• BRIEF:
Your task is to retype the lines from the opening of the material through the line that includes "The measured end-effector". Do not copy the pictures.

****

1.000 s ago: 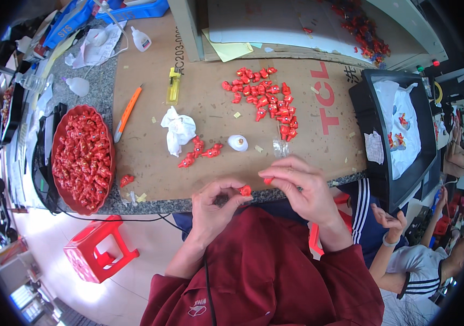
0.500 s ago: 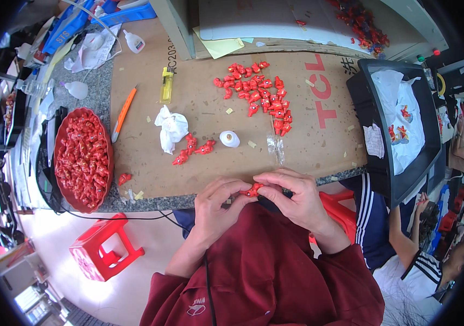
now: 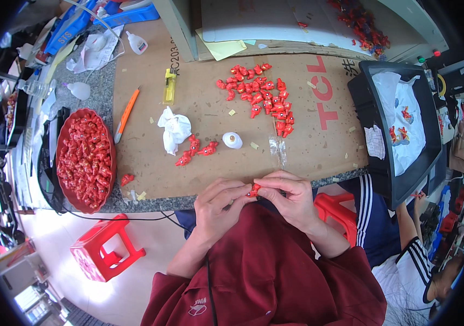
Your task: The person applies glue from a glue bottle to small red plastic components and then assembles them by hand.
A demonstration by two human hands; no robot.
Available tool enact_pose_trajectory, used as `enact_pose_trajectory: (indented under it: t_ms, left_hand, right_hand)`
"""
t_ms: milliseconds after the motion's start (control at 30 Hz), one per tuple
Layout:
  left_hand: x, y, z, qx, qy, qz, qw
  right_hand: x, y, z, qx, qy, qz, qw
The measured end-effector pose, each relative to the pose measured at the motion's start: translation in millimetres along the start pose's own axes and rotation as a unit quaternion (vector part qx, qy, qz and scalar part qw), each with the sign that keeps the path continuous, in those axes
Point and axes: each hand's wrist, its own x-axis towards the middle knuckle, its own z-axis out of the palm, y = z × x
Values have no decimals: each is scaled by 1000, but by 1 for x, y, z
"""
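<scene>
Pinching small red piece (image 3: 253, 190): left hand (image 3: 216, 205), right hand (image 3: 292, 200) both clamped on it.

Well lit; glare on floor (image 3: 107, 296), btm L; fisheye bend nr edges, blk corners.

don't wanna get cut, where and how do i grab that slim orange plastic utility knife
Probably across the middle of the slim orange plastic utility knife, coming in from its right: it lies flat and slanted, offering two long sides, while the red scalloped dish sits close on its left. Better avoid both ends; the far one tapers to a point.
</scene>
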Motion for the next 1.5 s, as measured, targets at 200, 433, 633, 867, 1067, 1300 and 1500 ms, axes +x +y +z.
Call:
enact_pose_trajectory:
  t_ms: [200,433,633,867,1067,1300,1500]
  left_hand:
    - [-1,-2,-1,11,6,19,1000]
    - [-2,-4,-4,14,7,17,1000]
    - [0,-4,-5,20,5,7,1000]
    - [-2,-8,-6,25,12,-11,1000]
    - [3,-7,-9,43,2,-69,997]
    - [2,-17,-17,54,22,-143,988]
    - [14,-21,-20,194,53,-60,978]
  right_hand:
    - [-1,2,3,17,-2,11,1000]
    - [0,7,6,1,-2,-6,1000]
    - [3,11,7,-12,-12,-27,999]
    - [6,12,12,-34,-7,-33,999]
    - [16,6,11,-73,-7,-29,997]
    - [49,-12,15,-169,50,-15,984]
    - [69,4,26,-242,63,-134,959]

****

• SOLUTION TO THIS EXERCISE:
1.000 s ago: 
0.500 s ago: 
now: 
Your task: The person applies glue from a glue bottle to small red plastic components and then assembles them by hand.
A demonstration by two human hands; no robot.
Available tool enact_pose_trajectory, used as `enact_pose_trajectory: (indented under it: t_ms, left_hand, right_hand)`
"""
t_ms: milliseconds after the motion's start (control at 30 Hz), one per tuple
Layout:
  left_hand: x, y, z, qx, qy, qz, qw
  right_hand: x, y, z, qx, qy, qz, qw
The measured end-effector pose, each relative to the pose measured at the motion's start: translation in millimetres along the start pose's own axes and rotation as a unit quaternion (vector part qx, qy, qz and scalar part qw), each with the sign that keeps the path continuous, in those axes

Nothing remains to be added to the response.